Какое-то время Егор прятался в зарослях черемушника, но вот мягко, как кошка, начал ввинчиваться в прогалы кустов, тихо-незаметно приближаясь к «Москвичу». Подкравшись совсем близко, привстал на цыпочки и заглянул в заднее окно: там, в машине, полулежа, спали в обнимку мужчина и женщина.



«Вас тут только не хватало…»

Так же мягко, как прежде, Егор вильнул в кусты и вскоре выбрался на тропу, по которой только что вышел к излучине Чусовой. «К жерлицам, может, сходить? Жерлицы проверить?!» Но махнул рукой – утренняя зорька была испорчена.
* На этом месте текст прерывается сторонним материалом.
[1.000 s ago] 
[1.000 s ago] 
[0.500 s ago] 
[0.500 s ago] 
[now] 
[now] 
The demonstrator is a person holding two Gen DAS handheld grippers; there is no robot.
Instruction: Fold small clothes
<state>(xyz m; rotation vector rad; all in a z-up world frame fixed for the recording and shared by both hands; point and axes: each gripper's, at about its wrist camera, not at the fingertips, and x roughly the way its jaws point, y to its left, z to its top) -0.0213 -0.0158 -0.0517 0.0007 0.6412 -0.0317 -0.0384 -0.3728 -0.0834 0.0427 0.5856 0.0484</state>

А днем, когда Егор услышал, как к избушке приближаются незнакомые люди, переговариваясь друг с другом вольно и громко, он сразу понял: они, те двое… больше некому тут шляться. И все в нем разом напряглось, насторожилось; он терпеть не мог, когда кто-нибудь нарушал размеренный, установленный ритм его жизни. Уж если Паше Вострикову, участковому, не делалось скидки, то чужим и подавно не было снисхождения. И когда они сначала топтались на крыльце, а потом вошли в сени, а потом открыли входную дверь, Егор уже с ног до головы кипел яростью и негодованием. И лишь страшным усилием воли сдерживал себя, ничего не отвечал и не говорил на все их «Здравствуйте», «Простите, мы тут землянику собирали», «Можно ли у вас воды напиться?..» Но когда мужик почти закричал:

– Эй, товарищ, вы что, не слышите нас? – тут-то Егор и не выдержал, взорвался:

– Не ори! Не глухой!

Сразу присмирели пташки, заговорили по-другому.

– Простите, не дадите ли напиться? – тиховежливо попросила женщина мягким и нежным голосом. Но не знала она, что Егор терпеть не мог мягких и ласковых голосов всех этих добрых и хороших людей, как сами они почему-то думают о себе, – и потому услышала в ответ: «Пошли вон!»

– Вон пошли! – зарычал вдруг хозяин и, повернувшись к ним от окна, в которое до этого смотрел сосредоточенно-угрюмо, набычившись красной от напряжения шеей, с яростью повторил: – Вон!

– Но простите, но мы… – залепетали было они, но Егор поднялся с табуретки и медленно пошел на них:

– Нс реки чтоб убирались! Ясно?! А не то я вас… – Глаза его горели бешенством – черные, угольные глаза. Узкое, продолговатое лицо с мощно выпирающим подбородком налилось сероватой бледностью, губы побелели. И странным для них, и страшным контрастом к лицу показалась широкая ярко-синяя лента, которая опоясывала его голову с длинными, как бы завитыми на концах, черно-смоляными волосами.

Егор пошел на них, сжав кулаки, и они невольно попятились. Он с яростью приближался к ним, а они, как под гипнозом, пятились, так и вышли – задом – на крыльцо, и по крыльцу спускались задом, потому что он продолжал идти на них, словно вот сейчас, на месте, хотел придушить обоих; женщина сбила ногой ведро с земляникой, и оно покатилось по крыльцу, рассыпая за собой красно-кровавую дорожку, – пятясь, они топтали ягоды, которые истекали под тяжестью их ног спелой и налитой сочностью.

А кружка эмалированная, которая тоже была с ними, так и осталась стоять на крыльце; без ягод, без воды.

И только ухмыльнулся им вслед Егор, но долго не мог успокоиться…

А они так и не уехали с реки. Эта неожиданная встреча с невменяемым – по-другому не скажешь – хозяином лесной избушки заворожила их, привела в оторопь. Кто он? Почему с такой яростью и бешенством набросился на них? Нет, тут что-то не так, наверняка он принял их за кого-то другого, за каких-то своих врагов. Но почему? За каких врагов?!